Mutual Funds, ETFs, PMS, AIF etc are actually intermediaries who help us with the above objective.
However, since every fund we pick is a single line item in our portfolio reports, we often forget that each and every fund is well diversified in itself and usually holds around 40-60 businesses on average.
Just like all the above menu items, ultimately represent a form of maggi, all equity mutual funds are in essence an indirect form of ownership in a bunch of good businesses.
Most of us while we start with less no of funds, we eventually end up adding new funds in the name of diversification, based on the flavor of the season, recent performance, advisors recommendation etc. Gradually over time our portfolios end up having too many funds.
This is like ordering one spoon of all different maggi flavors in a single plate!
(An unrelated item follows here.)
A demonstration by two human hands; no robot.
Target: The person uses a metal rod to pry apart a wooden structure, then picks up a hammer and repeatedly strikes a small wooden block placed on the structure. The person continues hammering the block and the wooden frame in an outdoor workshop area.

This generally leads to a large overlap of stocks across funds, insignificant impact on both upside and downside due to low exposure in individual funds and eventually ending up with far too many stocks thereby unintentionally replicating an index fund exposure (which you can instead buy directly at a much lower cost)
Let us see what Steve Jobs has to advise us in this regard..
“In product design and business strategy, subtraction often adds value. Whether we’re talking about a product, a performance, a market, or an organization, our addiction to addition results in inconsistency, overload, or waste, and sometimes all three. A designer knows he has achieved perfection not when there is nothing more to add, but when there is nothing left to take away.”
So the first starting point is to set a boundary on how many funds you must have in your portfolio.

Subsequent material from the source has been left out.